THE PROBLEM:
Using the records below, write out again exactly the lines that begin at the line containing "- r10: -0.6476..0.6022" and end at the line containing "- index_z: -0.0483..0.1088", and no other lines.

==== RECORDED DATA

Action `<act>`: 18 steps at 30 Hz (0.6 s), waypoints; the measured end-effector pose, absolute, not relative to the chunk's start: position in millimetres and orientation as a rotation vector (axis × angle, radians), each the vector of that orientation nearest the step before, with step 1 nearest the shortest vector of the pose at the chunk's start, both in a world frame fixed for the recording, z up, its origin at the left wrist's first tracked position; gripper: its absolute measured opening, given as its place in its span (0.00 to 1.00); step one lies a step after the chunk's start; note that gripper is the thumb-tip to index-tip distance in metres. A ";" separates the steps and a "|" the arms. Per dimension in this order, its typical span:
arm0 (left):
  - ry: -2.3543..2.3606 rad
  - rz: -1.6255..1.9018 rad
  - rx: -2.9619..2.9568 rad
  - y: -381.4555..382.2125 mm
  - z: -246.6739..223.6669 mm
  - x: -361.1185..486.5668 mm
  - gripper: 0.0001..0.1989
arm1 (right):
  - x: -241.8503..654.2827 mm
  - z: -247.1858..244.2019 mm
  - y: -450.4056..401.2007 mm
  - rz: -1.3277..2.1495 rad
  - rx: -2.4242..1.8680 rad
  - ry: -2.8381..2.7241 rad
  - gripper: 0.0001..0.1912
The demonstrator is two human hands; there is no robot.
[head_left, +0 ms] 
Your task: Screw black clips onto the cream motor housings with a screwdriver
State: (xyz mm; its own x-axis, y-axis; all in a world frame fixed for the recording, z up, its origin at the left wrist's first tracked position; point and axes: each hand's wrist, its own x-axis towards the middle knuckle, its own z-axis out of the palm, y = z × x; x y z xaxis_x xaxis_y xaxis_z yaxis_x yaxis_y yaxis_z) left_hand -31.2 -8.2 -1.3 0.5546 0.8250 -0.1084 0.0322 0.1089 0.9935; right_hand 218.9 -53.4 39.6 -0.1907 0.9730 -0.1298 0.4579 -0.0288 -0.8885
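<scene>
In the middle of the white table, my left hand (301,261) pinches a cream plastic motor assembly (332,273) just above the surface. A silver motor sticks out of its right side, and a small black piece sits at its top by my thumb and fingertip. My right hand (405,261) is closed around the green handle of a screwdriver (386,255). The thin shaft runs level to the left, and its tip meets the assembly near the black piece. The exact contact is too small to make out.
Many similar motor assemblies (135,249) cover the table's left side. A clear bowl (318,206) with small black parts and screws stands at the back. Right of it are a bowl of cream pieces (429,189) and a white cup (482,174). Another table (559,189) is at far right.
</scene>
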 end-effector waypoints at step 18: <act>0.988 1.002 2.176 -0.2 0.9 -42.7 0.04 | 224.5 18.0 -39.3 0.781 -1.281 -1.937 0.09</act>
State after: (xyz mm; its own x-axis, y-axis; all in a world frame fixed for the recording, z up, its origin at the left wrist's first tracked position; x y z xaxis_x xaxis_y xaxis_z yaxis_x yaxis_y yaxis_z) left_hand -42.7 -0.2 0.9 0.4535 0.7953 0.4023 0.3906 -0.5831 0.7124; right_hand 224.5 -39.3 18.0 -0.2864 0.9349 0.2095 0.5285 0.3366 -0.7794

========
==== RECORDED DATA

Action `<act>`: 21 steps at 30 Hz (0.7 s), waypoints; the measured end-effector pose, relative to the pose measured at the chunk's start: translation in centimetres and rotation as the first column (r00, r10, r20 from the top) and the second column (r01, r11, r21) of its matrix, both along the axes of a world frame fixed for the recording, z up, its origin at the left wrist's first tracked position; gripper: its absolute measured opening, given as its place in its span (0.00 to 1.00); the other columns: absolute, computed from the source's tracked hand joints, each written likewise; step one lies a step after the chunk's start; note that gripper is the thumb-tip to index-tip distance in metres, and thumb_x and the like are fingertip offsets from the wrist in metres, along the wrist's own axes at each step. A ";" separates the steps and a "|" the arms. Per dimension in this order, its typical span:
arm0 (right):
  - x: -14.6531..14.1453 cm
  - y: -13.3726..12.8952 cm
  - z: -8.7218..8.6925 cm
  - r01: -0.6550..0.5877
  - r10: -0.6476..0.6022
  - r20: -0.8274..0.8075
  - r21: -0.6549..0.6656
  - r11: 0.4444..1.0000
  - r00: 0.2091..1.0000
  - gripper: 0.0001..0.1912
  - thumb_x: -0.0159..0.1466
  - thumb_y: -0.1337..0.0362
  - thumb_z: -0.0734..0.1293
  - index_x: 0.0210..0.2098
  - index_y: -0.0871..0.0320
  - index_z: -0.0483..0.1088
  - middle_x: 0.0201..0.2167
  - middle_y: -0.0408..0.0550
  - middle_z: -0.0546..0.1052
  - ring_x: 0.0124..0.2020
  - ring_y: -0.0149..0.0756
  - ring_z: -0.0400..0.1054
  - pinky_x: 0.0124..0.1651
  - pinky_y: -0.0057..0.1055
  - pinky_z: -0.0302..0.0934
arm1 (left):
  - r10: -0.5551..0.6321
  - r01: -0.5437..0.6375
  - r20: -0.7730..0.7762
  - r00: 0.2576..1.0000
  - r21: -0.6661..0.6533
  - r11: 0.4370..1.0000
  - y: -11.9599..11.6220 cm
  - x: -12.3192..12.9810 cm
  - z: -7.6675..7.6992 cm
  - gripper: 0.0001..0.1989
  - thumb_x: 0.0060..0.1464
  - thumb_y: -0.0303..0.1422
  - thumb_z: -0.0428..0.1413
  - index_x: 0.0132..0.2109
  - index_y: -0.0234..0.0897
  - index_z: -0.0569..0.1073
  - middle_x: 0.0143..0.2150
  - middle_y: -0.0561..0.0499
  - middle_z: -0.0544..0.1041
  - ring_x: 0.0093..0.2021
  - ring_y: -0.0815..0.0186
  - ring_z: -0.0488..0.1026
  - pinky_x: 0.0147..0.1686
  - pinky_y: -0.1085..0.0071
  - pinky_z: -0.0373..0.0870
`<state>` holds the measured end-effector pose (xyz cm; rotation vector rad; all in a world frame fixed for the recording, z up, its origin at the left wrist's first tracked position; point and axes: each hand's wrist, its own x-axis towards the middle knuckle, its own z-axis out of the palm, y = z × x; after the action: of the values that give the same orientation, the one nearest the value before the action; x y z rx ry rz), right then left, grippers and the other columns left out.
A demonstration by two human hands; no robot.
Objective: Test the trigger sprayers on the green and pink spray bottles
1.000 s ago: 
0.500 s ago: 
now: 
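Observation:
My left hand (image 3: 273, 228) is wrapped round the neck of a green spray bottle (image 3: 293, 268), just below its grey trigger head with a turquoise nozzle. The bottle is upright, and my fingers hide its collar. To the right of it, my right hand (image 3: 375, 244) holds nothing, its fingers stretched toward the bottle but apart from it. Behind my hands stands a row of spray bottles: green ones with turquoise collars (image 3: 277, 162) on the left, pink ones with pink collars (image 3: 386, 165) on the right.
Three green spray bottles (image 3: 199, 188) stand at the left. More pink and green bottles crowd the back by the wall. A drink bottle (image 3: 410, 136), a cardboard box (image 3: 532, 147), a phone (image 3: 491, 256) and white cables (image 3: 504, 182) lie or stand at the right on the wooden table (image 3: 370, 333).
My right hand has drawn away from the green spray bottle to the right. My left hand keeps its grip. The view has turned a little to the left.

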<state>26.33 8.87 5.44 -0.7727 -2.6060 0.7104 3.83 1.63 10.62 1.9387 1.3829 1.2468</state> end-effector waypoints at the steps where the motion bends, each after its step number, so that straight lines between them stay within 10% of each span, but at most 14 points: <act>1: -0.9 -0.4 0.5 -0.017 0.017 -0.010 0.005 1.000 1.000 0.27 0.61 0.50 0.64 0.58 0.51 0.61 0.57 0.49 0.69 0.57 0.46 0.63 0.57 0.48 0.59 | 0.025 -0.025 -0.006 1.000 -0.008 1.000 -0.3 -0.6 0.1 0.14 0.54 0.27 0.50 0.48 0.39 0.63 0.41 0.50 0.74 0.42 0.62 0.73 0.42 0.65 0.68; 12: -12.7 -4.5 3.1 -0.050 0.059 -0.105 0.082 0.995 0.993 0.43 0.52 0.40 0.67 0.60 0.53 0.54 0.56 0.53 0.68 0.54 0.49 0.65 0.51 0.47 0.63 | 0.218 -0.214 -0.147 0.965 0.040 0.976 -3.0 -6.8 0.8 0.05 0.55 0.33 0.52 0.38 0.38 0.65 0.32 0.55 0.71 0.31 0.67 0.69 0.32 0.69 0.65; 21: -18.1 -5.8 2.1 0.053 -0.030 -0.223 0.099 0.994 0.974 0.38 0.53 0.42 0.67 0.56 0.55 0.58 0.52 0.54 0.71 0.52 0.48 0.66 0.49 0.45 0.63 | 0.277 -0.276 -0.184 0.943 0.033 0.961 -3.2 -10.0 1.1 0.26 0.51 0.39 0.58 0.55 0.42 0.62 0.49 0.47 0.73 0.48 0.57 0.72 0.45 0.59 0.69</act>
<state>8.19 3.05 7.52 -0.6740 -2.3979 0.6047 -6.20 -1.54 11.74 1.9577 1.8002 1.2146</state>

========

RESPONSE AREA:
  - r10: -0.6476..0.6022
  - r20: -0.8274..0.8075
  - r21: -0.6549..0.6656
  - r11: 0.4444..1.0000
  - r00: 0.2091..1.0000
  - gripper: 0.0001..0.1912
  - thumb_x: -0.0159..0.1466
  - thumb_y: -0.1337..0.0362
  - thumb_z: -0.0734..0.1293
  - index_x: 0.0210..0.2098
  - index_y: -0.0871..0.0320
  - index_z: -0.0483..0.1088

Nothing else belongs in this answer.